La laine est de toutes les matieres la plus abondante, & la plus souple ; elle joint à la solidité le ressort & la mobilité. Elle nous procure la plus sûre défense contre les injures de l’air. Elle est pour les royaumes florissans le plus grand objet de leurs manufactures & de leur commerce. Tout nous engage à le traiter cet objet, avec l’étendue qu’il mérite.

Les poils qui composent la laine, offrent des filets très déliés, flexibles & moëlleux. Vûs au microscope, ils sont autant de tiges implantées dans la peau, par des radicules : ces petites racines qui vont en divergeant ; forment autant de canaux qui leur portent un suc nourricier, que la circulation dépose dans des folécules ovales, composées de deux membranes ; l’une est externe, d’un tissu assez ferme, & comme tendineux ; l’autre est interne, enveloppant la bulbe. Dans ces capsules bulbeuses, on apperçoit les racines des poils baignées d’une liqueur qui s’y filtre continuellement, outre une substance moelleuse qui fournit apparemment la nourriture. Comme ces poils tiennent aux houpes nerveuses, ils sont vasculeux, & prennent dans des pores tortueux la configuration frisée que nous leur voyons sur l’animal.

Mais tandis que le physicien ne considere que la structure des poils qui composent la laine, leur origine, & leur accroissement, les peuples ne sont touchés que des commodités qu’ils en retirent. Ce sentiment est tout naturel. La laine fournit à l’homme la matiere d’un habillement qui joint la souplesse à la solidité, & dont le tissu varié selon les saisons, le garantit successivement du souffle glacé des aquilons, & des traits enflammés de la canicule. Ces précieuses couvertures qui croissent avec la même proportion que le froid, deviennent pour les animaux qui les portent, un poids incommode, à mesure que la belle saison s’avance.
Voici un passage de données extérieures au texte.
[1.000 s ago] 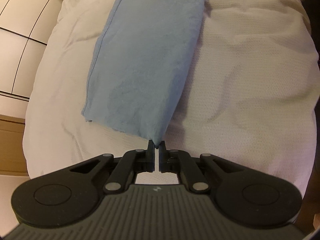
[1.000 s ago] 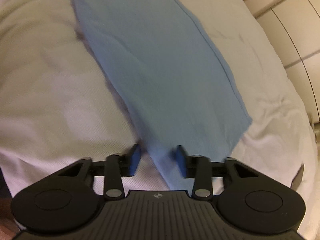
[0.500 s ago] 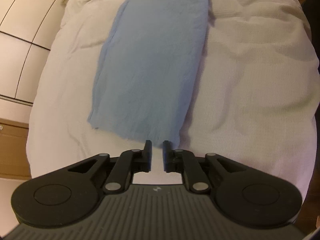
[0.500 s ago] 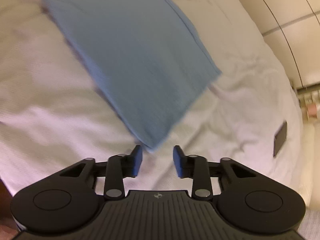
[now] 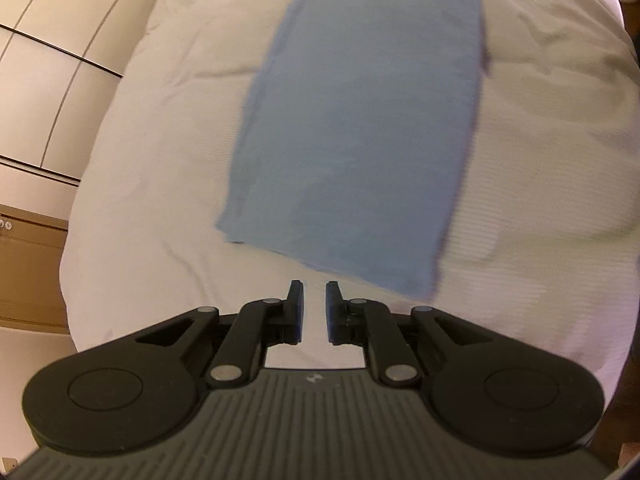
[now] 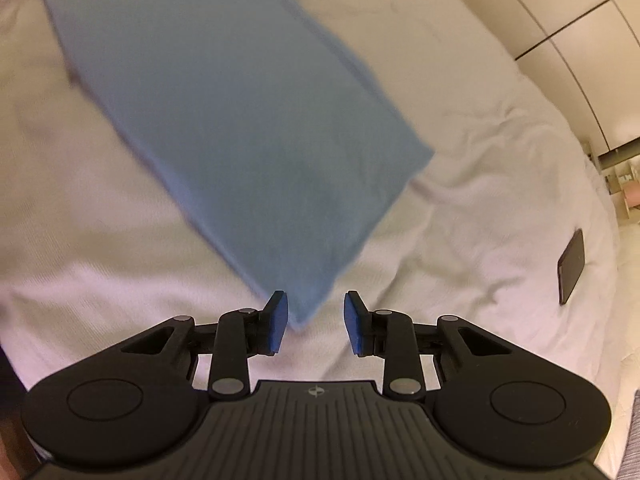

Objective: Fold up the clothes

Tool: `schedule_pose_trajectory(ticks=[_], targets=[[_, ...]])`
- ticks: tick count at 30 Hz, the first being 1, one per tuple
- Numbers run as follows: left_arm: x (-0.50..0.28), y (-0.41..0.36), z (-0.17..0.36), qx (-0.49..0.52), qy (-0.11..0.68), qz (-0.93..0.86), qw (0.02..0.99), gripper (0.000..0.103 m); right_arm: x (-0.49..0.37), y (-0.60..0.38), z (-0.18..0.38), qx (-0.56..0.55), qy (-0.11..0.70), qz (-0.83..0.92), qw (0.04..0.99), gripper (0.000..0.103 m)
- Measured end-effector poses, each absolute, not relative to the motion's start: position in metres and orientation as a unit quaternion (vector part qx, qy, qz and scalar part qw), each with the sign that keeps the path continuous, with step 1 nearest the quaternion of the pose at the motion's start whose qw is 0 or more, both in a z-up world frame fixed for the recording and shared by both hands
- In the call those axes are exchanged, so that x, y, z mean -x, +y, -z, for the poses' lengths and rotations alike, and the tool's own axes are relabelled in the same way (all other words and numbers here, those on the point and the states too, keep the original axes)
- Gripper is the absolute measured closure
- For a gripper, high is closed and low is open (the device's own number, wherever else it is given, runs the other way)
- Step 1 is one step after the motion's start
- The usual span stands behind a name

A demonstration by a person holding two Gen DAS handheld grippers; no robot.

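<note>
A light blue garment (image 5: 360,128) lies flat in a long folded strip on the white bed cover (image 5: 160,184). It also shows in the right wrist view (image 6: 240,120), with its near corner just ahead of the fingers. My left gripper (image 5: 313,292) is open and empty, just short of the garment's near edge. My right gripper (image 6: 315,304) is open and empty, with the garment's corner lying between its blue pads (image 6: 278,320) on the bed below.
A dark phone (image 6: 571,266) lies on the bed cover at the right. Pale cabinet doors (image 5: 36,80) stand beyond the bed's left side, with a wooden cabinet (image 5: 28,272) below them. The bed's edge curves away at both sides.
My left gripper let go of the garment's corner and opened. Both grippers pulled back a little, and the garment now lies flat on the bed.
</note>
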State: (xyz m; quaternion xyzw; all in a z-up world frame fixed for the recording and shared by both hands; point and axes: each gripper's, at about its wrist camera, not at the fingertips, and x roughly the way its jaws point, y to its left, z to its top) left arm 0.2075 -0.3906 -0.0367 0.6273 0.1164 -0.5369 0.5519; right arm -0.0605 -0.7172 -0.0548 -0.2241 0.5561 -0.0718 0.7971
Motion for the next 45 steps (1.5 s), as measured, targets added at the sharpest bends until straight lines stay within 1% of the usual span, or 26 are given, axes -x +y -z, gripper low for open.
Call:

L’été qui mûrit pour ainsi dire les toisons, ainsi que les moissons, est le terme ordinaire de la récolte des laines.

Les gens du métier distinguent dans chaque toison trois qualités de laine. 1°. La laine mere, qui est celle du dos & du cou. 2°. La laine des queues & des cuisses. 3°. Celle de la gorge, de dessous le ventre & des autres endroits du corps.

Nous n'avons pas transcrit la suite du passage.